### Prompt
Write out exactly the lines of the material below, beginning at the top and ending at the line that contains "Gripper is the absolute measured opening".
= Beginning of Section =
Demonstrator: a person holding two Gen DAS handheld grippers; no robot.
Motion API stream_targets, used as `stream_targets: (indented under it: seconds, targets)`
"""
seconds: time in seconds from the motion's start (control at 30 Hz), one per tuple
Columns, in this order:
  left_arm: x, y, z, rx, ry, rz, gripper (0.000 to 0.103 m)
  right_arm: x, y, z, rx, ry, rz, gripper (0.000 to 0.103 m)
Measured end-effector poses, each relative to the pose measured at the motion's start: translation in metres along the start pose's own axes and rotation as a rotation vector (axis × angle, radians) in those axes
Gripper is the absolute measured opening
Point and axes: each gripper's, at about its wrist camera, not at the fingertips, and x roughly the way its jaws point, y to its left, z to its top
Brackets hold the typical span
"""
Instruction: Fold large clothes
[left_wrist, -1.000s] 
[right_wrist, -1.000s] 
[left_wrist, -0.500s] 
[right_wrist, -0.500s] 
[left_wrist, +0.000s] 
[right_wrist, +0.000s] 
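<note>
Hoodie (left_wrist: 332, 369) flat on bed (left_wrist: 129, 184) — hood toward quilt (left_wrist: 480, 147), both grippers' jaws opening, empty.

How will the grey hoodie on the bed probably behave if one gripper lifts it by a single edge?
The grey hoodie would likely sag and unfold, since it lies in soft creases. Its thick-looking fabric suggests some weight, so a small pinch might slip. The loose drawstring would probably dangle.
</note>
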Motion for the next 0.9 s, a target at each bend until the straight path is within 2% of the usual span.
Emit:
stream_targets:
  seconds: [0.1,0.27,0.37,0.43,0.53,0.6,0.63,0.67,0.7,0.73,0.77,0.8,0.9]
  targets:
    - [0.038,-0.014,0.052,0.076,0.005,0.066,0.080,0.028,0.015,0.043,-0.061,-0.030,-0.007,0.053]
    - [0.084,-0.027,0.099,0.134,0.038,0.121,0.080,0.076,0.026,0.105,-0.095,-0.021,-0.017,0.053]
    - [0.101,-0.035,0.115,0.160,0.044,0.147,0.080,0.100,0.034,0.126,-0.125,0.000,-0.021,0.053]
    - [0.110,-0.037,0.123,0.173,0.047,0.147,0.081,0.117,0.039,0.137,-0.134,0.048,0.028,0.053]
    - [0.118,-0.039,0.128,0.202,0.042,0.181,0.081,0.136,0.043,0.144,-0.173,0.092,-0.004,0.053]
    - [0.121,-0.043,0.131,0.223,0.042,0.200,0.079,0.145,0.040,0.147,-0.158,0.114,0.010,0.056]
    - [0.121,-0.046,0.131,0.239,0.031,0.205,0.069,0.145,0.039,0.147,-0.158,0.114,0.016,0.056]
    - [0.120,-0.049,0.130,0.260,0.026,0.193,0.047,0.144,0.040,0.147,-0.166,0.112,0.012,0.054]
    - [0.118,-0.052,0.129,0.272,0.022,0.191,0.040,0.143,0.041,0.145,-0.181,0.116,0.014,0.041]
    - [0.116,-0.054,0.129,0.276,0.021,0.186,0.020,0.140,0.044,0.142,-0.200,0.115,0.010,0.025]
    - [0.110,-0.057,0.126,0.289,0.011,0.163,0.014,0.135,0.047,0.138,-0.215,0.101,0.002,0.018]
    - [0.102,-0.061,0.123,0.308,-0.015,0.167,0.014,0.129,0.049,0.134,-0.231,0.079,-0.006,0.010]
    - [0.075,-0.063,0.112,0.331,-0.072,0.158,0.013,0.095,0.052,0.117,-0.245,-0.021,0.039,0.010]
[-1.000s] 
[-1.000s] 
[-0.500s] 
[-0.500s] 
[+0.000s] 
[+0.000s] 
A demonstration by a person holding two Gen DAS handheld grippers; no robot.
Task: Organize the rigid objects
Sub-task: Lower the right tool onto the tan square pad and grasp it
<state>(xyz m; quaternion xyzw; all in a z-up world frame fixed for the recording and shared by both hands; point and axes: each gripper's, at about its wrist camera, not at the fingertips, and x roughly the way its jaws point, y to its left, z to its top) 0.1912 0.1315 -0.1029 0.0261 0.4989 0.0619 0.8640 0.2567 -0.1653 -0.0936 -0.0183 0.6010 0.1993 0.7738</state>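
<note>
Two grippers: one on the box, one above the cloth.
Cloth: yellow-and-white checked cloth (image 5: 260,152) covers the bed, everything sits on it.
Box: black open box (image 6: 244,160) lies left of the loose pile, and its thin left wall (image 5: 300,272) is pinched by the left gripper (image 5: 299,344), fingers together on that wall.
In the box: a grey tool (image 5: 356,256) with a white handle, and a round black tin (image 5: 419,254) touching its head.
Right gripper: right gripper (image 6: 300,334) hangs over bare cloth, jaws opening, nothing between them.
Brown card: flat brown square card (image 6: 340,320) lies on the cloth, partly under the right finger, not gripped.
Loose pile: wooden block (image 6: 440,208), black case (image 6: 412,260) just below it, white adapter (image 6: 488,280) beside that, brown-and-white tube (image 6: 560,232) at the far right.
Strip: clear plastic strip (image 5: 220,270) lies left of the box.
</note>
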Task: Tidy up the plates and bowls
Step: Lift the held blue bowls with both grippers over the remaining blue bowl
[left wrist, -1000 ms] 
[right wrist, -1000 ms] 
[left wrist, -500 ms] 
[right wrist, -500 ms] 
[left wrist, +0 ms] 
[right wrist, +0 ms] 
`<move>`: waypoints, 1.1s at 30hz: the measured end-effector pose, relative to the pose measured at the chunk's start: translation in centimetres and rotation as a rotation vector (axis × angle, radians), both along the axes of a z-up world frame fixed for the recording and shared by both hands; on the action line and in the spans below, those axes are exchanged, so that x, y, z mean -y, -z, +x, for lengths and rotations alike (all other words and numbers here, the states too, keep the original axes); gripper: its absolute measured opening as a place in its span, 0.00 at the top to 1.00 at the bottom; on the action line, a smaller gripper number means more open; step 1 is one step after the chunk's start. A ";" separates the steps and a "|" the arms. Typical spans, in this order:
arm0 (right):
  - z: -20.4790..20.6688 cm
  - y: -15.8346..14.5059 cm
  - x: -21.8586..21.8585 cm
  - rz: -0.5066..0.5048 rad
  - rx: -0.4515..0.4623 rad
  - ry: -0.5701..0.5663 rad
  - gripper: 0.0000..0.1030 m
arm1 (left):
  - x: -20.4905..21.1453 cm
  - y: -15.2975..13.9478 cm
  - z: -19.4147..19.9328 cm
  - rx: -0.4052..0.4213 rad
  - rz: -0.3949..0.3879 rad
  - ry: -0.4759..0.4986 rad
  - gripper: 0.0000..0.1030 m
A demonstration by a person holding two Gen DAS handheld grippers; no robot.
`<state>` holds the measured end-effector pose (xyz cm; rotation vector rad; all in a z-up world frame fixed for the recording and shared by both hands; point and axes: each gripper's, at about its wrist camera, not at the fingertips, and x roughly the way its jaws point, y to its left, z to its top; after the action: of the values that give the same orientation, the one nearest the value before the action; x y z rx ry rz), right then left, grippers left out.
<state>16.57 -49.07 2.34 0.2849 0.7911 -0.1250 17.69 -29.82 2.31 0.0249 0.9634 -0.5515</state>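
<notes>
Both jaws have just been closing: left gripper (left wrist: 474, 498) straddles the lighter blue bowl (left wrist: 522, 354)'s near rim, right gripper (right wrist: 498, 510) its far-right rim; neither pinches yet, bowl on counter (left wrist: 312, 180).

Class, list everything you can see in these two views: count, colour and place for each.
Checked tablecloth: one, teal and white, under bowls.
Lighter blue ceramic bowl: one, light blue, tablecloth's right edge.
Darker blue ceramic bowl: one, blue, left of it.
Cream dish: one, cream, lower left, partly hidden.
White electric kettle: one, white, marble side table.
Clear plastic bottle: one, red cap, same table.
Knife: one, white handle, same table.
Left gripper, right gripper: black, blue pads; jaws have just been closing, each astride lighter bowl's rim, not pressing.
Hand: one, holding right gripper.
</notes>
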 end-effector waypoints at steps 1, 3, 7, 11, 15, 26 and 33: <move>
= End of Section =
### Result of this exercise
Demonstrator: a person holding two Gen DAS handheld grippers; no robot.
Motion API stream_targets, used as `stream_targets: (indented under it: seconds, targets)`
"""
seconds: time in seconds from the motion's start (control at 30 Hz), one per tuple
Columns, in this order:
  left_arm: x, y, z, rx, ry, rz, gripper (0.000 to 0.103 m)
  right_arm: x, y, z, rx, ry, rz, gripper (0.000 to 0.103 m)
Measured end-effector poses, each relative to the pose measured at the motion's start: translation in metres along the start pose's own axes and rotation as a rotation vector (axis × angle, radians) in those axes
Gripper is the absolute measured opening

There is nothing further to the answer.